The ScannerLambda receives scan messages by setting up an event source mapping to the SQS ScannerQueue. The maximum number of batches that an event source mapping can process simultaneously is 1000, and the batch size for the ScannerLambda is 1. In other words, ScannerLambda can poll at most 1000 scan messages from the SQS ScannerQueue simultaneously, even if there are still allowable concurrent executions. The polling latency determines the actual amount of scan messages that can be handled simultaneously. If the latency is 1 second, the maximum number of scan messages that can be handled in 1 second is bound to 1000. When the file uploading speed is higher than that amount, the scan messages are queued in the SQS ScannerQueue. If the scan messages are queued for more than one hour, the scanning process may time out. In this case, we suggest that you upload the files to different buckets or folders in a distributed way. Deploy one dedicated set of a Scanner Stack and a Storage stack for each bucket or folder. To scan a folder in a bucket, you can deploy the Storage Stack with setting ObjectFilterPrefix parameter to the folder's name with a trailing slash character (/).

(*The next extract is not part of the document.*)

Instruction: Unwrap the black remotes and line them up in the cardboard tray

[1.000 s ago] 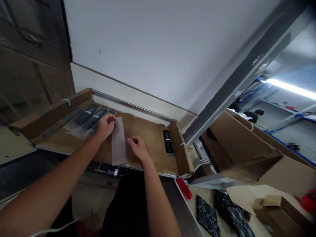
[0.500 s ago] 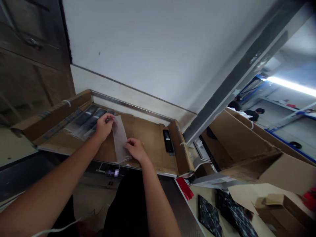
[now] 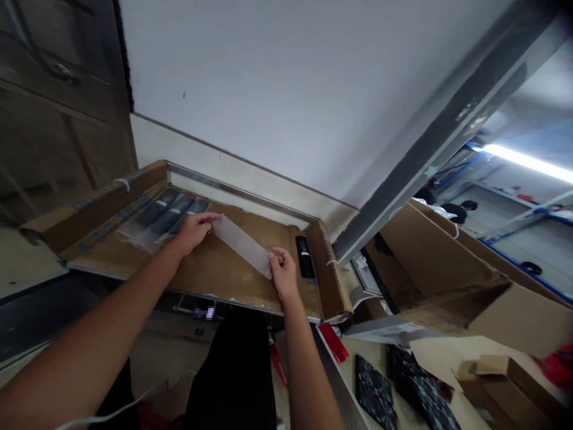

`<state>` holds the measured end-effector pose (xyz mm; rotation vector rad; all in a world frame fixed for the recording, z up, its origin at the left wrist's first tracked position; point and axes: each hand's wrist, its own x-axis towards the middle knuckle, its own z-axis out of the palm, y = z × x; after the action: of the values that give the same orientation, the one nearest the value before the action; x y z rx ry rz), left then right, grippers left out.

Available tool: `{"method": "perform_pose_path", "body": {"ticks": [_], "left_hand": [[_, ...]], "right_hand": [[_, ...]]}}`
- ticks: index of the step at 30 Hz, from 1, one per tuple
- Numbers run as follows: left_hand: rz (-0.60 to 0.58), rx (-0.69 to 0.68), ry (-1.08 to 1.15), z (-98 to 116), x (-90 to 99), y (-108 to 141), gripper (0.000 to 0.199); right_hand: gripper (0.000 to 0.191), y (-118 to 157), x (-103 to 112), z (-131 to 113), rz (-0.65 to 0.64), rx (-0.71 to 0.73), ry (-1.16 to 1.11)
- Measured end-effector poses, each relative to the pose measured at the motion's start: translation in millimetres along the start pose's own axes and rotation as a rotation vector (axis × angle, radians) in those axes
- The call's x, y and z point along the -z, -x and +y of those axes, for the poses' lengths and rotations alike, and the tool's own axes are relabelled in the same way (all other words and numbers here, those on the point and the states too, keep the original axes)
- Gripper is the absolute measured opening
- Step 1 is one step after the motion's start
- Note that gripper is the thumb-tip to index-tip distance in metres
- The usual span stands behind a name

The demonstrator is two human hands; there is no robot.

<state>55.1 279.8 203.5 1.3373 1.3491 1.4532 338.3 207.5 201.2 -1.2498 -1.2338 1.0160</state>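
A long, translucent plastic sleeve [image 3: 244, 243] stretches slantwise between my two hands over the cardboard-lined tray [image 3: 215, 272]. My left hand [image 3: 197, 230] pinches its upper left end, while my right hand [image 3: 283, 269] grips the lower right end. The sleeve looks flat. Left of my left hand lie several dark, slim items in clear sleeves [image 3: 156, 215], side by side; what they are I cannot make out. A bare black handheld device with a white label [image 3: 305, 257] rests at the tray's right side, just beyond my right hand.
Folded cardboard walls [image 3: 329, 269] border the tray left and right. A white wall [image 3: 286, 107] rises behind it. On the right stand a large open cardboard box [image 3: 452, 263] and black plastic-wrapped bundles [image 3: 376, 388]. Other people [image 3: 454, 210] are in the far background.
My right hand has moved right and slightly up with its end of the sleeve. The sleeve has swung from nearly upright to slanting. My left hand has shifted slightly right.
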Motion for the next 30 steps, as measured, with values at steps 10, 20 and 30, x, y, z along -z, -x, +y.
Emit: {"method": "perform_pose_path", "body": {"ticks": [10,20,30], "left_hand": [[0.073,0.034,0.189,-7,-6.2,-7,0.035],[0.067,0.004,0.063,-20,-10.2,-8,0.019],[0.385,-0.243,-0.820,13,-1.9,27,0.037]], "right_hand": [[0.028,-6,2,4,0.216,-0.033,-0.102],[0.045,15,-12,-15,-0.304,-0.057,0.068],[0.038,8,-10,-4,-0.071,-0.031,0.007]]}}
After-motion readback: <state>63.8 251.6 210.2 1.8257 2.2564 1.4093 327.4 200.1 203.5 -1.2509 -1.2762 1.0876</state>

File identification information is also scanned by the Trend Micro Global Smart Protection Server in the cloud. (See Architecture and flow for details.) This server is set up to handle very large loads from across the globe and will never cause a performance bottleneck.

Performance across multiple regions

File Storage Security's performance will be slower if the scanner stack is placed in a different continental region from its associated storage stacks. For example, if a scanner stack is in US N. Virginia (us-east-1), and its associated storage stacks are in Singapore (ap-southeast-1), then you'll experience a performance degradation. However, if the scanner and storage stacks are in the same general area, such as N. Virginia (us-east-1) and Ohio (us-east-2), then performance will remain optimal.

How can performance be improved?

If you would like better performance, you can:

  • change your AWS settings to allow more concurrent executions. For details, see the AWS documentation: https://docs.aws.amazon.com/lambda/latest/dg/configuration-concurrency.html.
  • configure provisioned concurrency on the Lambda alias TM-FSS-MANAGED. Warning: Do not configure routing on the Lambda alias TM-FSS-MANAGED. This may cause management problems.
  • remove third-party Lambdas from the AWS account and region where the File Storage Security ScannerLambda function is deployed. This will allow you to devote execution power exclusively to the scanner.
  • move your scanner stack into the same continental region as its associated storage stacks. This will allow you to avoid the slowdowns that may occur with inter-continental scanning.